For anyone who is attending or been through college, one of the more harrowing experiences may have been going through the process and paperwork of receiving student financial aid.  At times, it may have felt like the same piece of paper was filled out dozens of times and deadlines all seemed to cram together.  Below is an overall idea of the process for getting the process of receiving financial aid.

First, begin looking for information about loans and deadlines at the beginning of the senior year of high school, if not the summer preceding it.  Make sure to register for the Selective Service as well, as all student financial aid requires registration.  Get all necessary information and deadlines before Halloween.  Sit down with your guidance counselor at school and see what information they have available.  Schedule out all deadlines and start filling out paperwork, even if it is not to be sent in for some time.

Second, if you have already chosen a school (or have narrowed it down to a few choices), contact their financial aid office so that you can get whatever information you need for scholarships and financial aid.  Also, if you have picked a major, contact the department for your major directly in case there is some department-specific financial aid available (I received a scholarship directly through the History Department as an undergraduate).

Third, complete the Free Application For Student Aid (FAFSA), so that all your paperwork is ready to go and you are in line for whatever money is available.  Sallie Mae – the government agency which disperses financial aid – recommends completing the FAFSA as soon as possible after January 1st.  A FAFSA should be filled out every year you are in school.  Any financial aid can be declined, so filling out the FAFSA does not obligate a student to borrowing any money.  Head over to for complete details about applying for student aid.  Even though the deadlines for state and federal FAFSA applications can be well into the spring, do NOT wait until the last minute to file.

Fourth, if you believe you still may need further student aid, some further financial assistance may be directly available through your local bank or credit union.  Many places of employment may also have scholarship programs or other assistance for children of employees.

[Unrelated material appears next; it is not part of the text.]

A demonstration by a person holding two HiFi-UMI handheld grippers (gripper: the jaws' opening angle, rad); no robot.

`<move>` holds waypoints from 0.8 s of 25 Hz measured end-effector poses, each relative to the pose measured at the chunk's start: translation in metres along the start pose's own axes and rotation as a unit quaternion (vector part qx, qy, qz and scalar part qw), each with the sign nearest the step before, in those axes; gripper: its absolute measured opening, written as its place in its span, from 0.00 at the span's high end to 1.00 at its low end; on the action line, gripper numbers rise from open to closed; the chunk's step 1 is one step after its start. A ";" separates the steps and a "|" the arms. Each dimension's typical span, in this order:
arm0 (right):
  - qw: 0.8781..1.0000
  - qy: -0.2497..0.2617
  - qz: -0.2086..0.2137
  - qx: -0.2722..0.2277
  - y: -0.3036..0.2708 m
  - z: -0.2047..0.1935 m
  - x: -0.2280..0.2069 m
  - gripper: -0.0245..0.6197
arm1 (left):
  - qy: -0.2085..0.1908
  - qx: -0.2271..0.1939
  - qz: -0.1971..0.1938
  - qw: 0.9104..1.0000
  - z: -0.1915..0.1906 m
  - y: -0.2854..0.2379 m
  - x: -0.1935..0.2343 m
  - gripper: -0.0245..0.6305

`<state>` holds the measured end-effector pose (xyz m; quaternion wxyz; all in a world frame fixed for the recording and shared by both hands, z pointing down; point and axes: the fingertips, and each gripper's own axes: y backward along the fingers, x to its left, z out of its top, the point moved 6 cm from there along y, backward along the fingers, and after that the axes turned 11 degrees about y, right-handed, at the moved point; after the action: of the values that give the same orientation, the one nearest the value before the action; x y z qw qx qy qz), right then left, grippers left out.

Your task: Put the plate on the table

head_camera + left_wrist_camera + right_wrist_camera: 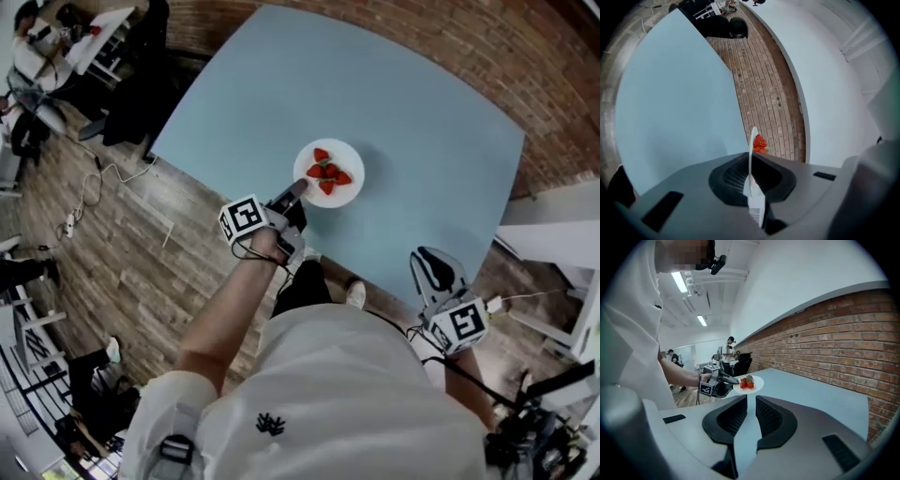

The main point of getting financial aid is to begin all application processes early.  Some – such as the FAFSA – may require tax information, but there is plenty of paperwork to fill out beforehand.  Applying for financial aid is NOT something which should be done at the last minute, because some funds are awarded during the process, and not necessarily after all applications are received.  Also, there is a LOT of paperwork to be filled out to receive financial aid, and it is not something which can be done in a couple of hours the day before a due date.